La propriétaire du Liverpool, Annie Faucher, a hâte qu’un projet de revitalisation soit mis en branle sur la Wellington Sud. « Ça fait 26 ans que je me fais dire que le centre-ville va être revitalisé. On avait un bateau de croisière qui était parti, on avait juste à embarquer dedans. On va encore nous envoyer des chaloupes de sauvetage. C’est un gâchis total », illustre-t-elle.

« Steve Lussier a tellement dit de choses durant la campagne électorale qu’il est pris avec, ajoute-t-elle. Il n’a jamais été capable de dire noir ou blanc. Il ne veut pas déplaire. Il n’a pas mis ses culottes et demain [lundi], je vais aller lui dire en personne », martèle-t-elle, visiblement irritée.

« Aujourd’hui, je me sens abandonnée par mon maire et par mes élus, poursuit-elle. Demain, je vais me lever et continuer à travailler fort pour que ma portion de la rue ait du bon sens.

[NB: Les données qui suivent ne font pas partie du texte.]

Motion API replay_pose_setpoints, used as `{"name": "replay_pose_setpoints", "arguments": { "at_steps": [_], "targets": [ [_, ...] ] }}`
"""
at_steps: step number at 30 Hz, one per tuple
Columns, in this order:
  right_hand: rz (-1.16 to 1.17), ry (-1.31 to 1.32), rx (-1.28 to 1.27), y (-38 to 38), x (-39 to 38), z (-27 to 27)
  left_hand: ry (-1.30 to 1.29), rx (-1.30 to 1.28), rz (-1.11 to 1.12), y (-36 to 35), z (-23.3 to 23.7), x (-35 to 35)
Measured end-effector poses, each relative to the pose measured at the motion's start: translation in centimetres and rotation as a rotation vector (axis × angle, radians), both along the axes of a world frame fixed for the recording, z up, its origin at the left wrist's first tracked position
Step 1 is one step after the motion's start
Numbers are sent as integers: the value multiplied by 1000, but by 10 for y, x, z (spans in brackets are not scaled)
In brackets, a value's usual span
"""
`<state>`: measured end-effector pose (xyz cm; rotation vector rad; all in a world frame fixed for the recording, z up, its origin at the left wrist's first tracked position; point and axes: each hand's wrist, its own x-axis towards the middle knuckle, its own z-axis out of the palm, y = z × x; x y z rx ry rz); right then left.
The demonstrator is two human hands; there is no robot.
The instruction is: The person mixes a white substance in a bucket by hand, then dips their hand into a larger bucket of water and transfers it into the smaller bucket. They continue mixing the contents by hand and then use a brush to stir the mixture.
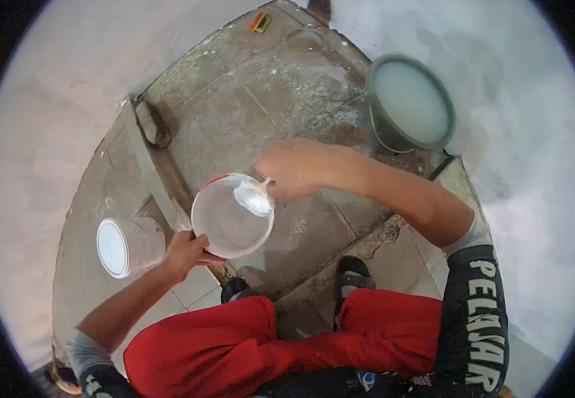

On avait une opportunité unique de faire quelque chose et on est trop épais. On a une étroitesse d’esprit. D’un coup qu’on dérangerait du monde qui va voter pour lui dans quatre ans. »

Dommage pour L’Gros Luxe


De son côté, Alex Bastide, le propriétaire du restaurant L’Gros Luxe, qui ouvrira officiellement ses portes mardi, se dit déçu.

« C’est dommage. Le gars qui a échappé ça mérite définitivement de perdre sa job. C’est épouvantable comme nouvelle. Ça affecte la valeur de mon bâtiment et ça affecte l’achalandage. Pour la ville, je trouve ça triste. C’était un beau projet. C’est sûr qu’il n’y aura jamais de projet de cette ampleur-là qui va revenir », exprime-t-il.

L’entreprise se serait quand même installée à Sherbrooke s’il n’y avait pas eu ce projet.

« On serait venus d’une façon ou d’une autre, mais je ne comprends pas comment on aurait pu avoir mieux. C’est la politique qui a tué ce projet », analyse-t-il, souhaitant que cette situation ne fasse pas peur à d’autres entreprises qui voudront soumettre un projet.

Le président de l’Association des gens d’affaires du centre-ville, Alexandre Hurtubise, avait le même discours.

« C’est une grande déception pour nous. La synergie était très forte. La clé de ce projet était les 200 emplois de qualité qu’on amenait au centre-ville. Différents acteurs avaient jugé le projet intéressant, comme le milieu scolaire. Ce sera difficile de soumettre un projet si innovateur et si complet.

« C’est quelque chose qui devra être fait le plus vite possible. On est d’accord pour prendre le temps, mais ça fait quand même un an et demi que Well inc. est lancé », résume-t-il.